Official Title: “A Prospective, Open-Label, Multi-Center Study Evaluating the Safety and Tolerability of Methylphenidate Transdermal System (MTS) in Children Aged 6-12 Previously Treated With Extended-Release Methylphenidate Product.”

Attention-Deficit/Hyperactivity Disorder (ADHD) is a psychiatric disorder characterized by 3 main symptoms: inattention, hyperactivity and impulsivity.
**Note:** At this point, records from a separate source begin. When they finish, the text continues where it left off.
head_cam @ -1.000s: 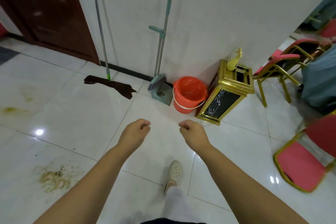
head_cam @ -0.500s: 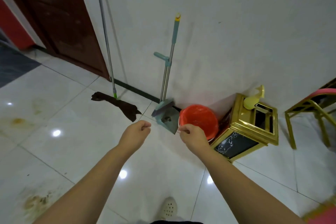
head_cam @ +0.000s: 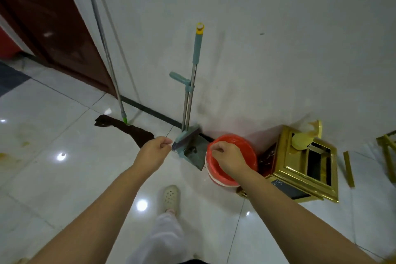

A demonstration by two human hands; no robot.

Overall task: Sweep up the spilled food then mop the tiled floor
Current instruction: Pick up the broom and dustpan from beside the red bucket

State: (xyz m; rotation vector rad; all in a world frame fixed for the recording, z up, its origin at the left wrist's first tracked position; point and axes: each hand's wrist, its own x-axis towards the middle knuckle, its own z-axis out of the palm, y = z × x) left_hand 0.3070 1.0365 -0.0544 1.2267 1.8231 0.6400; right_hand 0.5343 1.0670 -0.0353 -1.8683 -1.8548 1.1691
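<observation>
Where glossy white floor (head_cam: 64, 178) meets a pale wall (head_cam: 278, 49), broom (head_cam: 194, 83) and dustpan (head_cam: 196, 153) lean upright, mop (head_cam: 126, 127) beside a dark door (head_cam: 42, 28), yellowish stains (head_cam: 12, 154) far left, red bucket (head_cam: 246, 148), gold bin (head_cam: 308, 163), left hand (head_cam: 153, 152) and right hand (head_cam: 230, 159) raised with fingers curled, holding nothing.

Bucket (head_cam: 246, 146): orange-red, lined, standing against the wall (head_cam: 278, 28), under the right fingers.
Bin (head_cam: 306, 163): gold-framed with dark panels, tilted, just right of the bucket.
Door (head_cam: 53, 28): dark brown, far left of the fingers.
Shoe (head_cam: 170, 197): pale, perforated, below the fingers.
</observation>
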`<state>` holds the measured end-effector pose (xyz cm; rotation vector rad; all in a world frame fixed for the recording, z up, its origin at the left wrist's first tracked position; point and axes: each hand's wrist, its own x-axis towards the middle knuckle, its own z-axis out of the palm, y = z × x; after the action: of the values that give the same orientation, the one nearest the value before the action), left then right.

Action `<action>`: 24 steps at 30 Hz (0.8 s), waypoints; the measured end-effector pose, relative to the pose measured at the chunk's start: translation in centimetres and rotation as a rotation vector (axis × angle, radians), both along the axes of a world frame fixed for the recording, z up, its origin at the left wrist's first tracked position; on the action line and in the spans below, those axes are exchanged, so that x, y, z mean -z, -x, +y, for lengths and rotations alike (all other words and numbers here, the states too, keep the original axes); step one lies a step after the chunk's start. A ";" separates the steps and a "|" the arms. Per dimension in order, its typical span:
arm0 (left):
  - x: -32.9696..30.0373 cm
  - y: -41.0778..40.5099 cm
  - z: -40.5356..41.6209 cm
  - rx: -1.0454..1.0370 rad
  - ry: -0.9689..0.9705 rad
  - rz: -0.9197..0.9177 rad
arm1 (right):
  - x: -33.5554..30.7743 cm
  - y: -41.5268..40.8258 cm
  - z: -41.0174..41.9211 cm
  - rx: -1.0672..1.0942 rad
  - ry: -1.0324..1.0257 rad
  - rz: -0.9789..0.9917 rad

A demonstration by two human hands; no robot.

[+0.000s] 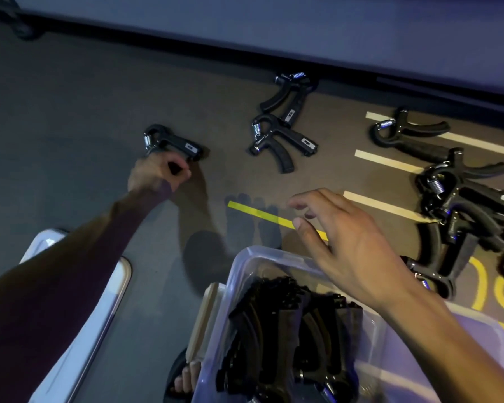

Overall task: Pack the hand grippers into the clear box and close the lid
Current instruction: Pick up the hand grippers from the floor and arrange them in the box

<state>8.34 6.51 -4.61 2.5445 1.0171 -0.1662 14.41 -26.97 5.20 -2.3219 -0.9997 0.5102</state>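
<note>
Head view: left hand (157, 174), grip closed around a hand gripper (172, 144) on the floor (70, 126), far left. Right hand (346, 245), grip wide and empty, over the clear box (245, 271), near centre, partly filled with grippers.

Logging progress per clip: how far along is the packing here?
Partly done. The clear box already holds several grippers. The left hand grasps one gripper; the right hand hovers empty. A pair and a pile remain; the lid is off.

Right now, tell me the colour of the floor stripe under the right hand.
Yellow stripe, clearest in the head view.
</note>
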 end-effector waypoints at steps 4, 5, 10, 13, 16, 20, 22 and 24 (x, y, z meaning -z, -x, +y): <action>-1.9 2.6 -1.3 0.022 -0.010 -0.164 | -0.9 1.3 -0.9 0.063 -0.074 -0.036; -2.9 3.1 -1.5 -0.002 0.019 -0.242 | -1.2 1.8 -1.1 0.086 -0.098 -0.048; -11.1 6.6 -6.0 -0.029 0.171 -0.663 | -3.0 4.9 -2.2 0.182 -0.228 -0.062; -16.5 9.0 -10.5 0.074 0.116 -0.751 | -4.3 6.7 -2.9 0.259 -0.331 -0.043; -19.8 10.7 -13.9 0.196 0.116 -0.773 | -6.0 7.5 -3.6 0.330 -0.438 -0.023; -20.2 11.5 -17.8 0.366 0.308 -0.726 | -7.5 7.7 -4.9 0.288 -0.468 0.127; -19.8 11.6 -19.5 0.393 0.364 -0.721 | -8.1 8.0 -6.2 0.237 -0.483 0.285; -19.3 11.7 -20.7 0.403 0.405 -0.700 | -8.4 8.3 -7.9 0.198 -0.503 0.419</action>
<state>-3.34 -14.15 14.69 2.1354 0.1763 0.3553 6.08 -34.90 13.59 -1.7451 -0.6030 0.5591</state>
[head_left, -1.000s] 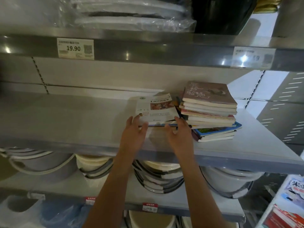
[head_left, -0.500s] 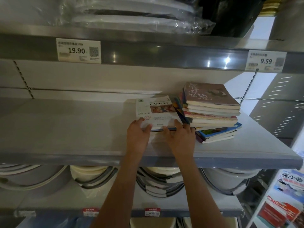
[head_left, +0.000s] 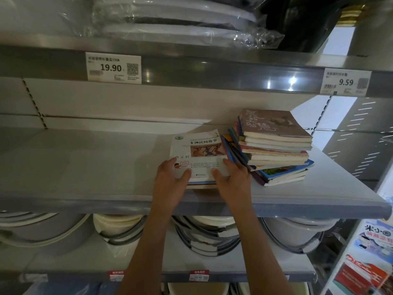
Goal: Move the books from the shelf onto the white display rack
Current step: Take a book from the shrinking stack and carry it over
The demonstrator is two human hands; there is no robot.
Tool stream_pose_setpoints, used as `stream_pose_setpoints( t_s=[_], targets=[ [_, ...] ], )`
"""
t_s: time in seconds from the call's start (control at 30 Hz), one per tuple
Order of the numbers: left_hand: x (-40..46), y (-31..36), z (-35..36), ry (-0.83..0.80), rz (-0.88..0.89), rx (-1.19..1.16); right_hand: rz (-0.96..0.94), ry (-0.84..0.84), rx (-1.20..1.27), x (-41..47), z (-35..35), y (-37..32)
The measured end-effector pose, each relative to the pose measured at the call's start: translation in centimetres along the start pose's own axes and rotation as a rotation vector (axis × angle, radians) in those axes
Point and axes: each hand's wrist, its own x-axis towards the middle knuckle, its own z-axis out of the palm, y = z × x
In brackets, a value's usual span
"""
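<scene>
both hands, left hand (head_left: 172,182) and right hand (head_left: 232,181), gripped the white book (head_left: 196,155) at frame center; stack (head_left: 274,145) on shelf (head_left: 85,167) not yet moved.

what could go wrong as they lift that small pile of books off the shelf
1. The left hand and right hand grip only the near edge of the small pile, so lower books could slide out.
2. The right hand sits against the tall stack, whose bottom books are splayed; a bump might topple it.
</scene>
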Motion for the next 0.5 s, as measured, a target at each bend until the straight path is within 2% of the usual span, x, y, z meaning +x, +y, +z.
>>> stream_pose_setpoints(
  t_s=[0.13, 0.2, 0.37, 0.5],
  targets=[
    [0.6, 0.2, 0.0, -0.091, 0.008, 0.065, -0.032, -0.063, -0.066, -0.1, 0.5, -0.3],
    [0.4, 0.0, 0.0, -0.086, 0.015, 0.053, -0.030, -0.076, -0.060, -0.2, 0.2, -0.4],
    [-0.8, 0.1, -0.6, -0.028, -0.009, -0.104, 0.036, -0.060, 0.143, -1.0, -0.3, -0.3],
    [-1.8, 0.0, -1.0, -0.011, 0.015, -0.100, 0.095, -0.059, 0.166, -1.7, -0.5, 0.1]
  ],
)
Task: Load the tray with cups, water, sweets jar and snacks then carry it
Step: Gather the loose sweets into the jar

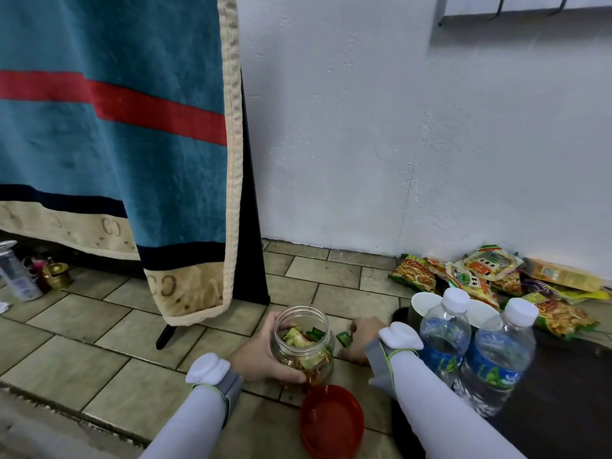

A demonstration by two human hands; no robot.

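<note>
the sweets jar (303, 346) is standing open on the tiled floor (99, 329), its clear body partly filled with wrapped sweets. the left hand (261, 352) is wrapping around the jar's left side, fingers curling along the front and gripping it. just right of the jar, the right hand (361, 339) is reaching down to the floor beside a green wrapped sweet (343, 337); its fingers are turning away from the camera, so i cannot tell whether they are pinching anything. the red lid (332, 422) is lying upside down on the floor just in front of the jar, nearer the camera. to the right of the jar, two water bottles (477, 349) with white caps are standing side by side on a dark tray (563, 392), and white cups (427, 304) are showing behind them. farther right and behind, a heap of snack packets (490, 276) is lying against the white wall (397, 144). left of the jar, a blue towel (116, 127) with a red stripe is hanging over a dark stand (248, 226), and a can (16, 273) and a small brass pot (58, 276) are sitting far to the left.
</note>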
This study will assess the safety and tolerability of SPD485 while attempting to establish the appropriate starting dose for subjects previously on an existing long-acting methylphenidate product.

Study Type: Interventional

Study Design: Treatment, Non-Randomized, Open Label, Uncontrolled, Single Group Assignment, Safety/Efficacy Study

Primary:

• Score on ADHD Rating Scale at 4 weeks

Secondary:

• Parent rating scale
• Parent Global Assessment
• Medication Satisfaction Survey
• ADHD Impact Module
• Clinical Global Impressions Scale
• Adverse events, lab tests, dermal evaluations, ECGs

Inclusion Criteria:

• Subject must have a primary diagnosis of ADHD
• Subject must be adequately controlled on a stable dose of one of the following medications for a 30 day period: Ritalin LA(r), Concerta(r), or Metadate DC(r), not to exceed 54 mg per day
• Females of childbearing potential must have a negative serum beta Human Chorionic
• Gonadotropin pregnancy test

Exclusion Criteria:

• A history of mental retardation that would indicate that the subject is not functioning at an age appropriate level intellectually
• A recent history of suspected substance abuse or dependence disorder
• Subject is taking Strattera
• Clinical signs and symptoms of skin irritation or hyper/hypopigmentation at the potential application sites

Lead Sponsor: Shire Pharmaceutical Development

Meadowbrook Research, Inc.

Scottsdale Arizona  United States

Psychiatric Centers at San Diego

San Marcos California  United States

Alpine Clinical Research Center

Boulder Colorado  United States

Miami Research Associates, Inc.

Miami Florida  United States

Capstone Clinical Research

Libertyville Illinois  United States

Pedia Research, LLC

Owensboro Kentucky  United States

ProMed Pediatrics

Kalamazoo Michigan  United States

Children's Specialized Hospital

Toms River New Jersey  United States

North Carolina Neuropsychiatry PA

Chapel Hill North Carolina  United States

Ohio State University

Columbus Ohio  United States

IPS Research Company

Oklahoma City Oklahoma  United States

Oregon Center for Clinical Investigations (OCCI, Inc.)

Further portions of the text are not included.